Distingue-se, em sede doutrinária, entre excesso de penhora e excesso de execução. Este último consta no art. 743 e aquele sequer é alegável em embargos.
Ensina Amílcar de Castro: ‘não se deve confundir excesso de penhora com excesso de execução. Excesso de penhora é a apreensão de bens de valor muito maior que o do crédito do exeqüente e seus acessórios; só é alegável após a avaliação, mediante requerimento do devedor’.
Pretendendo o devedor reduzir a constrição, porque excessiva, deve fazê-lo através de requerimento, até a expedição dos editais, consoante dispõe o art. 685, parágrafo único.
Em realidade, não há direito líquido e certo de o executado reduzir a penhora aos bens estritamente suficientes à satisfação do credor. Talvez requerimento deste teor seja de impossível atendimento: o produto da arrematação, a priori, se revela desconhecido, pois se adscreverá à álea natural do certame, ao interesse maior ou menor dos licitantes. Também é descabido reduzir se o bem foi predestinado à solução da dívida (retro, 214). E, finalmente, fatores práticos impedem amiúde a redução (p. ex., o bem do executado não comporta divisão cômoda; inexiste bem penhorável adequado à bitola da dívida; qualquer combinação de bens de reduzido valor do executado excede o do crédito; e assim por diante).
Certo é que, à hasta pública, devem ser levados bens amplamente suficientes à satisfação do crédito. Toda cautela se mostra pouca no exercício da faculdade do art. 685, I.”

Assim, o excesso de execução deve ser alegado e apreciado nos autos da própria execução, sendo matéria estranha à discussão nos embargos do devedor. É nos autos da execução que se decide acerca da conveniência e/ou da legitimidade da penhora efetivada.

Portanto, impõe-se seja desacolhido o pedido da Embargante.

De outro, há que se salientar que a Embargante não indicou os bens à penhora, nos autos da execução fiscal, pretendendo fossem constritados aqueles suficientes à garantia do débito cobrado.
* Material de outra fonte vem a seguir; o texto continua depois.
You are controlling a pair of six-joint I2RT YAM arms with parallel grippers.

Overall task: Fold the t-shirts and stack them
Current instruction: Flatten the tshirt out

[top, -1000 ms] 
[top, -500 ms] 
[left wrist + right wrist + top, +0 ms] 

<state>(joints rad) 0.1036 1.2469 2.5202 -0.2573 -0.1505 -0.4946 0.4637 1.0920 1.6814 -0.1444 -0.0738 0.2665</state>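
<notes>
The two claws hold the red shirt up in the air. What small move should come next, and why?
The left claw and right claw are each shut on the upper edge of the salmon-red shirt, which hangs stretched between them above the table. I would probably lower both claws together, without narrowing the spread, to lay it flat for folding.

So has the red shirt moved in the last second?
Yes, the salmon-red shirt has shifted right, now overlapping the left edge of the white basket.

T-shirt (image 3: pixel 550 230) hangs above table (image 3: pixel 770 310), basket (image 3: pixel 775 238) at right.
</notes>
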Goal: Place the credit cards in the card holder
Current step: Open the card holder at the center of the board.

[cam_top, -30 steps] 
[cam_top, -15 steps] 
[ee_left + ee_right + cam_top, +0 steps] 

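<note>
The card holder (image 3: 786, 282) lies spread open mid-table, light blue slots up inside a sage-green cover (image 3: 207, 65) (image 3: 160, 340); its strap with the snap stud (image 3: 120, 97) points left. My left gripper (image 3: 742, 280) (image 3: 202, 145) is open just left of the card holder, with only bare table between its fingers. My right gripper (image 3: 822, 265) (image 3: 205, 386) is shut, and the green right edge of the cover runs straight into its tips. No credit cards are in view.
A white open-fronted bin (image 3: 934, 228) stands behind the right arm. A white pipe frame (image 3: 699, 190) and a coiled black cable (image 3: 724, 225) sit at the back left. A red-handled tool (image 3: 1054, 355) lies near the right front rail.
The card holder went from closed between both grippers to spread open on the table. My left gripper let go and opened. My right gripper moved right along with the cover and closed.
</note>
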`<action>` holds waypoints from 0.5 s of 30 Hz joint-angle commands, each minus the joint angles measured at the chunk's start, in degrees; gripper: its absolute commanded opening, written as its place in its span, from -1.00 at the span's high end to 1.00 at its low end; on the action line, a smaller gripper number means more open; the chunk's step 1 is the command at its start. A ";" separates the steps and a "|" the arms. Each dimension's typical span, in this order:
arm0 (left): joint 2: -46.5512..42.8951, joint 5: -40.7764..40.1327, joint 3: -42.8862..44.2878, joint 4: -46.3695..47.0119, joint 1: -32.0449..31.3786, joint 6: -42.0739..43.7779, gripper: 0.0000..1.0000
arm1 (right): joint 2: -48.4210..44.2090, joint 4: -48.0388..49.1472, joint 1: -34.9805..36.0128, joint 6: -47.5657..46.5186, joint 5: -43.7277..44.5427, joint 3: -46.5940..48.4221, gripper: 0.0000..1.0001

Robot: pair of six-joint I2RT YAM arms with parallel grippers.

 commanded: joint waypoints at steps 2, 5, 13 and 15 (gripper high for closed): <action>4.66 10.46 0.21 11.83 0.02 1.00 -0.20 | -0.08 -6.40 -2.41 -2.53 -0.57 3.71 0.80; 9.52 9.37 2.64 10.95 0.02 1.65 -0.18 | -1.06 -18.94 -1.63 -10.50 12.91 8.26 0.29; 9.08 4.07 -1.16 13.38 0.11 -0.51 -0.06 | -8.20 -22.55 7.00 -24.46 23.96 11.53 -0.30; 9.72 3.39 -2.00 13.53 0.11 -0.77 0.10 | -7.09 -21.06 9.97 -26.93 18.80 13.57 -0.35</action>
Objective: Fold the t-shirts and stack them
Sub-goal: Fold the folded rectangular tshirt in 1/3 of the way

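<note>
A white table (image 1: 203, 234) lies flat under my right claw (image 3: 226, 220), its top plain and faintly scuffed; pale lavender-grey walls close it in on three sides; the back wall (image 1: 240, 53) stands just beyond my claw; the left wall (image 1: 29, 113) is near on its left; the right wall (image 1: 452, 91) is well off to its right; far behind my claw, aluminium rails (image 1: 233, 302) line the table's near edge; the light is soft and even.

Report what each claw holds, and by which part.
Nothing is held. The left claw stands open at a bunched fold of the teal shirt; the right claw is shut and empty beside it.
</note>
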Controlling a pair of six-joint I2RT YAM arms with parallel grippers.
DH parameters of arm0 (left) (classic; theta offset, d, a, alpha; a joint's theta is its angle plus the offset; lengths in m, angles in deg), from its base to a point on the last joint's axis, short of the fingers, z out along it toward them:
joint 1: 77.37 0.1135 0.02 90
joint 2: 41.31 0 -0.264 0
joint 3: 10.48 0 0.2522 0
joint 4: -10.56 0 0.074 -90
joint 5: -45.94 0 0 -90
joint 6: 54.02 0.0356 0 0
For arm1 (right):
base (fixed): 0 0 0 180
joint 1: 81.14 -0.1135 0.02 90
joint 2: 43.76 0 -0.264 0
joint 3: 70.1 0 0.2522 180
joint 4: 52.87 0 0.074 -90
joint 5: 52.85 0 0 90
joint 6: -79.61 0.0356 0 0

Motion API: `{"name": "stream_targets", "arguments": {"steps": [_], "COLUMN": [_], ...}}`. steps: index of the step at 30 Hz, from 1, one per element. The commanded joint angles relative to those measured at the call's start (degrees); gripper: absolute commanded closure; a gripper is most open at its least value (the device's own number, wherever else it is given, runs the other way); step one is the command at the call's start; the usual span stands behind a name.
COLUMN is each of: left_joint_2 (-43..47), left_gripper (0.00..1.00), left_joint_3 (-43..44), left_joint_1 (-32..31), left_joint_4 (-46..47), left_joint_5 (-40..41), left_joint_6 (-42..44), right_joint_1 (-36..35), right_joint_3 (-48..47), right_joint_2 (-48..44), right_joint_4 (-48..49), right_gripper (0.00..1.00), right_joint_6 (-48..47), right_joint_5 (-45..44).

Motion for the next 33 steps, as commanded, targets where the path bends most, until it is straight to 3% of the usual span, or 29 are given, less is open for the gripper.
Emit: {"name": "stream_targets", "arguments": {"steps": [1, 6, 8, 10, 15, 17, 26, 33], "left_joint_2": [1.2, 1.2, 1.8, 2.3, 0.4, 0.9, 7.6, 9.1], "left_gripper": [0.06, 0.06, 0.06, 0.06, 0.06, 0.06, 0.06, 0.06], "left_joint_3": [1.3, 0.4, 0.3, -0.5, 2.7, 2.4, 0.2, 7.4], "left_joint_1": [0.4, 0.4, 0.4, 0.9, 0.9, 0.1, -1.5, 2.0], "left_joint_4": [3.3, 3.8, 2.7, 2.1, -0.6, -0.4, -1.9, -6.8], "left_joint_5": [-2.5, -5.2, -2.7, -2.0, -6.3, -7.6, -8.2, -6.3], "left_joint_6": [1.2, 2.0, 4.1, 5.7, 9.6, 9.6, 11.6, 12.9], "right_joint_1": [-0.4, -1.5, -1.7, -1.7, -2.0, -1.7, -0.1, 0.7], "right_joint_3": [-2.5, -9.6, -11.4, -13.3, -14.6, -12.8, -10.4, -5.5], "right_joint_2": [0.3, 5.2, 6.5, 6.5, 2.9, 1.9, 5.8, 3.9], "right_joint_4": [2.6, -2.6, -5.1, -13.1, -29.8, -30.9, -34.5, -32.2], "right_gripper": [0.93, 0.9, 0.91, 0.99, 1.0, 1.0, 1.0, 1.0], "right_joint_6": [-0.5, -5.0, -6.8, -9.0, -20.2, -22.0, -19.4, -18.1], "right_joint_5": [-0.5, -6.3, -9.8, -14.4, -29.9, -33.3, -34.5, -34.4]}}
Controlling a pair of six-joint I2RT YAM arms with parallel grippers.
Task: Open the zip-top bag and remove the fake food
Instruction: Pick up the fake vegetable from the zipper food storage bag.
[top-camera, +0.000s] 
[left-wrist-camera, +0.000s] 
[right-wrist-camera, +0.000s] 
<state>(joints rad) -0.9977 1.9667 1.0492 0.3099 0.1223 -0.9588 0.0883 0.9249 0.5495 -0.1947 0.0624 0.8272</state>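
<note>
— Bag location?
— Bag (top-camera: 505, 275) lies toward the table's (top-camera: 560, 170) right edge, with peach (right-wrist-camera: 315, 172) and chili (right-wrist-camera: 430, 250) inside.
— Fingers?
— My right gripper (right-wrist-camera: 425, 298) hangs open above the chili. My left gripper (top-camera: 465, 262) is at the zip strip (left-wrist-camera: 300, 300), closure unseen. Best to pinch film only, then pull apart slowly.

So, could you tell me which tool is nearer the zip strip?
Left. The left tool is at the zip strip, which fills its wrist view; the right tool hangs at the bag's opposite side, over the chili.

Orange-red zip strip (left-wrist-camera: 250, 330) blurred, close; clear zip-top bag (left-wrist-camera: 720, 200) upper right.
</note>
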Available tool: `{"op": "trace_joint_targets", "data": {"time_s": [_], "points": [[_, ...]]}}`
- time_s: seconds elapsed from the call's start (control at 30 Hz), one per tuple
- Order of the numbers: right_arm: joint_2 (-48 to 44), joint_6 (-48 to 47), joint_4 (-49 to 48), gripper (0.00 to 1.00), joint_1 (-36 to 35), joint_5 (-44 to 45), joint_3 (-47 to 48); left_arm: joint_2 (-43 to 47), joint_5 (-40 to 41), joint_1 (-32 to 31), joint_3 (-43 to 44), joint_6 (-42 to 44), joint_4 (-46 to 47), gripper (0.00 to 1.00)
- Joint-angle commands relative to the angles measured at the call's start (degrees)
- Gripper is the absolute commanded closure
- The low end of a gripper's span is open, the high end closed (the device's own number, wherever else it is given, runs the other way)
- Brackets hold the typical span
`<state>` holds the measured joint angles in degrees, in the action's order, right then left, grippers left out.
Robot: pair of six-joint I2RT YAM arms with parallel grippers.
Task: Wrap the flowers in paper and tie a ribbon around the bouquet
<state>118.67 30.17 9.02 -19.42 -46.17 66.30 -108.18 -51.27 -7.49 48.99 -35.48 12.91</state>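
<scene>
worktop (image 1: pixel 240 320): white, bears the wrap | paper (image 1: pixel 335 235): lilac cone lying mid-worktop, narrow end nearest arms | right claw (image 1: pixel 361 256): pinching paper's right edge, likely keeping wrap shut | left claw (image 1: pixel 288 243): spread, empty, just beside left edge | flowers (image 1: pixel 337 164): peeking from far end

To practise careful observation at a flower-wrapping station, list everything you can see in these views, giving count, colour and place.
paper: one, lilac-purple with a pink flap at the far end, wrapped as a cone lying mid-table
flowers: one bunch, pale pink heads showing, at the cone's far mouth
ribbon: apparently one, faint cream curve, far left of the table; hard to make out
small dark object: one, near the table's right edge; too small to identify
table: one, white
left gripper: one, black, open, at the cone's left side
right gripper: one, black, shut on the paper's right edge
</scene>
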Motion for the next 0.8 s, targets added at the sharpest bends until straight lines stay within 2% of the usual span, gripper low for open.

A não indicação de bens tem por razão a inaptidão da própria exeqüente, quase sempre presente, para avalia-los, bem assim, assegurar-se a realização de penhora que venha a garantir, efetivamente, o Juízo da execução, apontando-se um leque maior de bens, visto a possibilidade, sempre presente, não serem todos eles encontrados pelo Oficial de Justiça ou não serem todos eles passíveis de penhora, por qualquer razão de ordem material e até jurídica.

Portanto, reconhecida que seja a necessidade de redução da penhora aos limites do valor do crédito exeqüendo, não se haverá impor à Embargada o ônus do pagamento das verbas de sucumbência, visto que não esta não deu causa, injustificadamente, à constrição excessiva de bens.

Resta demonstrado a improcedência do pedido.




DOS PEDIDOS
Ante todo o exposto, requer:
1) Sejam julgados totalmente improcedentes os pedidos dos presentes Embargos à Execução, condenando-se a Embargante no pagamento das verbas de sucumbência e por ter litigado com má-fé.

Protesta pela produção das provas admitidas em direito, em especial da documentação que acompanha a presente.

Nestes Termos,
Pede deferimento.
Belo Horizonte, 16 de agosto de 2007.